MUSIT collection agents migration

This page documents how collection agents in Oracle relate to application users, what the Migrate MUSIT Actors Prefect flow does, and how it differs from User migration report / BRUKARAR flow.

Users vs agents in Oracle (and Specify)

MUSIT keeps two largely separate notions of “people”:

Concept in MUSIT Typical Oracle source Role Specify target
Application user (login) USD_METADATA.BRUKARAR (+ groups) Staff who sign into the apps SpecifyUser + linked Agent for attribution
Collection agent (specimen graph) MUSIT_*.ACTOR + PERSON_NAME (+ USD PERSONER / authors, not in this flow yet) Collectors, determiners, organisations on events Agent only (SpecifyUser usually null)

The same person may appear in both ACTOR and BRUKARAR. Specify also uses Agent for both login persons and specimen roles, so over time you may want to merge duplicates by name or email; that merge is not implemented in the current flows.
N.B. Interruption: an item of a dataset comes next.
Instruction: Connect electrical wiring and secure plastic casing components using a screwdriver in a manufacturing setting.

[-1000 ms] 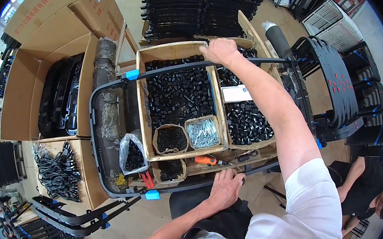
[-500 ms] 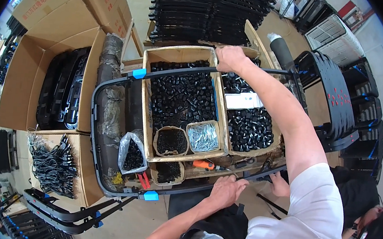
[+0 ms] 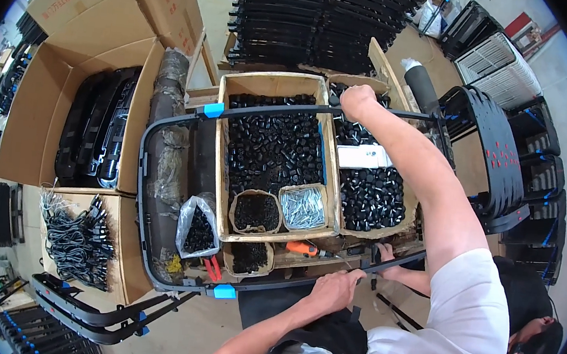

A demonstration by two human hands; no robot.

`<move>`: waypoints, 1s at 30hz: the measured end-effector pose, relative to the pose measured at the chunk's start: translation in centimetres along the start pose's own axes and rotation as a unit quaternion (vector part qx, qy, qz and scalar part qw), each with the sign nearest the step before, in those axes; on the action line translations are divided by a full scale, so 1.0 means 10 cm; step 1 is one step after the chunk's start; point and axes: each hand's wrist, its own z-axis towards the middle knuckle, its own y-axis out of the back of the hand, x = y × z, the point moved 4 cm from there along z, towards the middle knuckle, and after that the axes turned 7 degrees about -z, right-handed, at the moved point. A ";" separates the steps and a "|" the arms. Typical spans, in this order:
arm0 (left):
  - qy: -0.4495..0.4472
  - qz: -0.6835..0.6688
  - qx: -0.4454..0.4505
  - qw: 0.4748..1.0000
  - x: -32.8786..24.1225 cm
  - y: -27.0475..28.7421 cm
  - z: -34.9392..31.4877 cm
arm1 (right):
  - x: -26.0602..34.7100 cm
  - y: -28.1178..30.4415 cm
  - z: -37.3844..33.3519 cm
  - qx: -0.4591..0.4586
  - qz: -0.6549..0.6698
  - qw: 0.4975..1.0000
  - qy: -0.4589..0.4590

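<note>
A long black frame (image 3: 142, 183) with rounded corners and blue pieces on both rails lies across the parts boxes. On its far rail rests my right hand (image 3: 360, 104), fingers curled closed around it above the right-hand box of black parts; the fingertips are partly hidden. My left hand (image 3: 332, 291) is closed over the near rail, just below an orange-handled tool (image 3: 302, 248). Beneath the frame, a wooden box (image 3: 219, 142) holds black caps (image 3: 266, 141) and a small carton of silver screws (image 3: 302, 208). A white box-shaped item (image 3: 363, 157) lies on the black parts to the right.
A co-worker's hand (image 3: 384, 255) reaches in beside the near rail from the right. Black cables (image 3: 86, 246) lie on cardboard at left, below an open carton (image 3: 34, 116) of black panels. Black frames are stacked (image 3: 320, 22) at the back; curved frames (image 3: 487, 150) stand at right.
My right hand has shifted right and slightly nearer along the far rail. My left hand stays on the near rail. The co-worker's hand has moved left and up beside the near rail.
</note>
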 end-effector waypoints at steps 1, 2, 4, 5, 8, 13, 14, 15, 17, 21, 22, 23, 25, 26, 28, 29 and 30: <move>-0.013 0.008 -0.007 1.000 0.01 0.00 0.06 | 0.01 0.04 0.00 -0.004 -0.003 1.000 0.000; -0.015 0.008 -0.012 1.000 0.04 0.01 0.09 | 0.05 0.14 -0.04 -0.098 0.048 0.994 0.002; -0.027 -0.025 -0.011 0.999 0.06 0.01 0.07 | 0.09 0.21 -0.05 -0.131 0.079 0.988 0.009; -0.026 -0.027 -0.011 0.999 0.05 0.01 0.05 | 0.11 0.21 -0.06 -0.130 0.079 0.988 0.009; -0.046 0.016 0.004 0.999 -0.05 0.04 0.08 | 0.04 0.22 0.00 -0.193 0.055 0.980 -0.007; -0.057 -0.026 -0.069 0.996 0.05 0.01 0.05 | 0.06 0.19 0.05 -0.051 0.011 0.999 -0.013; -0.028 -0.071 -0.064 0.995 0.09 0.00 0.07 | 0.08 0.17 0.05 -0.072 0.020 0.997 -0.007; 0.001 -0.116 -0.058 0.992 0.12 0.00 0.09 | 0.06 0.16 0.06 -0.092 0.029 0.995 0.000; 0.007 -0.143 -0.050 0.988 0.14 0.08 0.08 | -0.02 0.15 0.09 -0.040 -0.022 0.999 0.009; -0.013 -0.073 -0.044 0.996 0.05 0.05 0.01 | 0.01 0.07 0.04 -0.188 0.064 0.980 0.017; -0.001 -0.051 -0.017 0.999 -0.02 0.14 0.02 | 0.01 0.09 0.07 -0.155 0.028 0.987 0.019; 0.010 -0.028 0.011 0.999 -0.05 0.18 0.03 | 0.01 0.09 0.09 -0.121 -0.008 0.992 0.020; 0.019 -0.026 0.039 0.999 -0.03 0.15 0.02 | 0.11 0.12 -0.02 -0.217 0.038 0.975 0.018; 0.029 -0.025 0.068 0.997 -0.02 0.09 0.02 | 0.09 0.09 0.03 -0.179 0.012 0.984 0.025; 0.012 -0.028 0.050 0.998 0.00 0.06 0.11 | 0.10 0.14 0.06 -0.145 -0.013 0.989 0.033; -0.004 -0.029 0.032 0.999 0.00 0.08 0.13 | 0.12 0.23 0.06 -0.163 0.013 0.986 0.018; 0.003 -0.030 0.020 0.999 0.03 0.08 0.10 | 0.16 0.31 0.04 -0.180 0.040 0.983 0.005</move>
Strategic background and table lists: Oracle Schema Overview — Persons, Agents & Users. Phased order: Migration Strategy — Step 1.1 vs 1.4.
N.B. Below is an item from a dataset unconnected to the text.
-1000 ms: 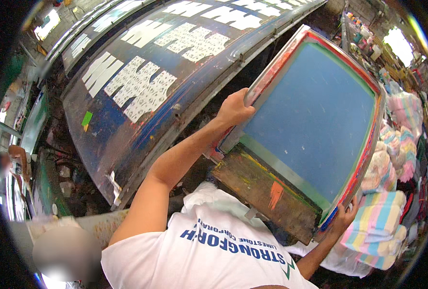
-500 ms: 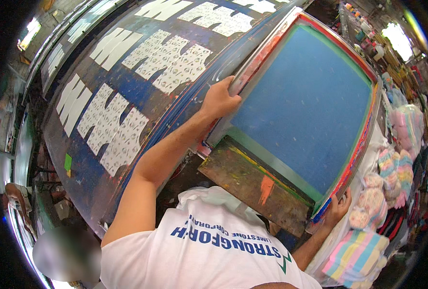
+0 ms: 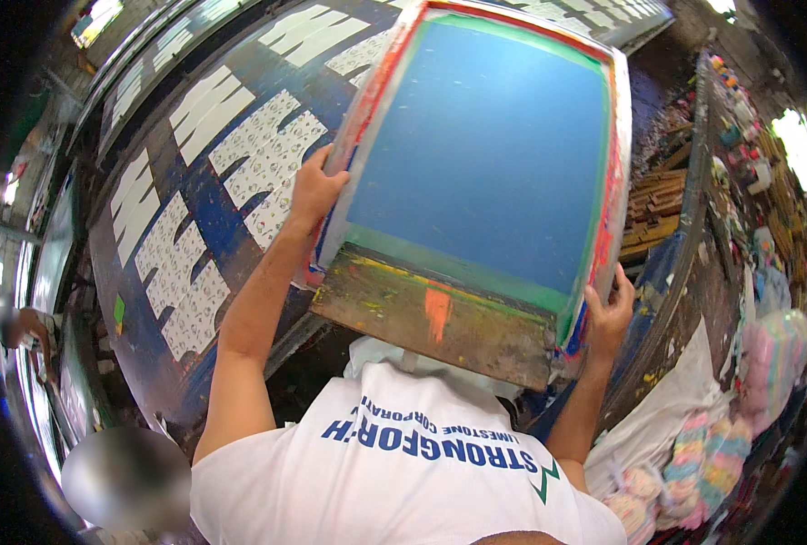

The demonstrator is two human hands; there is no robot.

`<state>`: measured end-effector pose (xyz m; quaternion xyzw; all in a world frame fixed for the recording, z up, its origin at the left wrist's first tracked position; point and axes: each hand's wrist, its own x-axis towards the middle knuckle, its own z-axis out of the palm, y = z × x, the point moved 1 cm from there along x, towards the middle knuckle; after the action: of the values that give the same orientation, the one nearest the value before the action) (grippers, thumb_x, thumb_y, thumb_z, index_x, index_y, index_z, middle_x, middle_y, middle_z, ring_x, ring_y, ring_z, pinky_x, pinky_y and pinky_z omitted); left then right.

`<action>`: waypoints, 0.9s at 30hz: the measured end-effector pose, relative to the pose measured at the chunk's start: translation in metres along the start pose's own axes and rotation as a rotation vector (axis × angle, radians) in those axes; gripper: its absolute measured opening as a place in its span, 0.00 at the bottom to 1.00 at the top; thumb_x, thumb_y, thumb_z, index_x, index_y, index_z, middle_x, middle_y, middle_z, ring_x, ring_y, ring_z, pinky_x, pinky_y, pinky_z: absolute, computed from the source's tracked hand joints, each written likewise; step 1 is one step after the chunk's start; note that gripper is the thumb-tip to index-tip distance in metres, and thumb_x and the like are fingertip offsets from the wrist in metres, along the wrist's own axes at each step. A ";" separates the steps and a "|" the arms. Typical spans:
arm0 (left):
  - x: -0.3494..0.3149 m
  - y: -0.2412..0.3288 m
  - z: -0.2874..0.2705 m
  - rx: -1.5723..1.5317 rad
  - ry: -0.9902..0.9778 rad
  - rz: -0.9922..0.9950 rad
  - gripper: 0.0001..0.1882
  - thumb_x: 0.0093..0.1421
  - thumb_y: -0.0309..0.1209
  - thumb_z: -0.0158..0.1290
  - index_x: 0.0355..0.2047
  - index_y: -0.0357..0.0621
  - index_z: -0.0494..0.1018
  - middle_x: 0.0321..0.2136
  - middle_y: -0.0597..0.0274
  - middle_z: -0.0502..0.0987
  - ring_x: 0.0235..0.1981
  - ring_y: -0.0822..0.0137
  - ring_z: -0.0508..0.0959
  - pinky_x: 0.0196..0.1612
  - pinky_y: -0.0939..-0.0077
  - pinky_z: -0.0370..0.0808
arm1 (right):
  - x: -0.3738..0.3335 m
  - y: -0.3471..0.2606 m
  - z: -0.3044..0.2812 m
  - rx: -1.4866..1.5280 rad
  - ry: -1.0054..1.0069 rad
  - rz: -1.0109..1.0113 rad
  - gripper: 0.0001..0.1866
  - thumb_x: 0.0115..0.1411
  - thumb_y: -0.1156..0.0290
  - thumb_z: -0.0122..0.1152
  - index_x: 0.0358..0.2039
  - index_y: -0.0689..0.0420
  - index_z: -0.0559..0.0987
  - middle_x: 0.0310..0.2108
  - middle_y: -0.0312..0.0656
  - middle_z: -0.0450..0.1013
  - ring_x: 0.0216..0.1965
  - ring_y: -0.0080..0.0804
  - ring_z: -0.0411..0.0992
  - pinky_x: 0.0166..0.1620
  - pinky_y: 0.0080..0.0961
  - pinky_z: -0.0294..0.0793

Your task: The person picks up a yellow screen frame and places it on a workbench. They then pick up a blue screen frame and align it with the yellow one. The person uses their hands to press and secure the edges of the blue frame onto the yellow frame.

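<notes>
The left hand [image 3: 317, 189] and the right hand [image 3: 610, 311] are grasping the large screen [image 3: 481, 154] at its opposite sides, probably so that its weight stays balanced. It is in front of the person's body, partly hiding the tabletop [image 3: 140, 354]. Its middle is smooth blue, with green border and red-stained rim; a brown board [image 3: 376, 295] crosses its near end.
</notes>
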<state>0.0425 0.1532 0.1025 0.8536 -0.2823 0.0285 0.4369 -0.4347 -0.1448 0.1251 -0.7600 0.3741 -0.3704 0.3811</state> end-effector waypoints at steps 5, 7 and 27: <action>0.024 -0.040 -0.010 -0.121 0.115 -0.217 0.33 0.51 0.28 0.62 0.60 0.32 0.75 0.48 0.46 0.84 0.47 0.59 0.85 0.53 0.69 0.78 | 0.119 0.007 0.081 0.208 -0.187 -0.003 0.37 0.59 0.68 0.74 0.67 0.65 0.71 0.61 0.48 0.66 0.61 0.41 0.70 0.64 0.37 0.70; 0.043 -0.054 -0.016 -0.139 0.165 -0.253 0.32 0.52 0.28 0.62 0.59 0.31 0.75 0.47 0.46 0.85 0.47 0.59 0.85 0.53 0.69 0.78 | 0.160 0.005 0.119 0.221 -0.262 0.001 0.37 0.59 0.68 0.74 0.67 0.65 0.71 0.61 0.48 0.66 0.61 0.40 0.70 0.63 0.37 0.71; 0.142 -0.095 0.073 -0.018 0.742 -0.561 0.32 0.52 0.32 0.65 0.58 0.34 0.76 0.48 0.47 0.84 0.49 0.54 0.84 0.53 0.64 0.77 | 0.538 0.017 0.425 0.071 -0.709 -0.417 0.38 0.53 0.71 0.78 0.64 0.65 0.74 0.49 0.47 0.82 0.45 0.29 0.80 0.50 0.27 0.79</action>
<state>0.1955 0.0761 0.0296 0.8251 0.1345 0.2104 0.5068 0.1611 -0.4813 0.0751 -0.8864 0.0446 -0.1674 0.4293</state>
Flow: migrate_musit_agents_flow

  • Module: flows/migrate_musit_agents.py
  • Prefect name: Migrate MUSIT Actors
  • Phase: 1.1 (shared collection Agent rows before specimen migration).

Implementation note (memory and Prefect)

Oracle returns on the order of hundreds of thousands of ACTOR rows. The flow uses a single Prefect task (extract_and_load_musit_agents_task) that streams rows from Oracle and applies the load in the same process, instead of returning a giant Python list across a task boundary (which would force Prefect to serialize the full result and roughly double memory use). Dry-run progress is logged at INFO every 5 000 rows; per-row lines are DEBUG only so the worker is not flooded with hundreds of thousands of log events (which can overwhelm log backends and look like a crash). The dev worker pod has a 1 Gi memory limit in the default chart; if live (dry_run: false) runs OOM, raise prefect.devWorker.resources.limits.memory in Helm.

Source

For each selected schema, the flow reads ACTOR and joins PERSON_NAME:

  • Prefer ACTOR.VALID_PERSON_NAME_ID when set.
  • Otherwise use the minimum PERSON_NAME_ID for that ACTOR_ID (deterministic fallback when there is no valid flag).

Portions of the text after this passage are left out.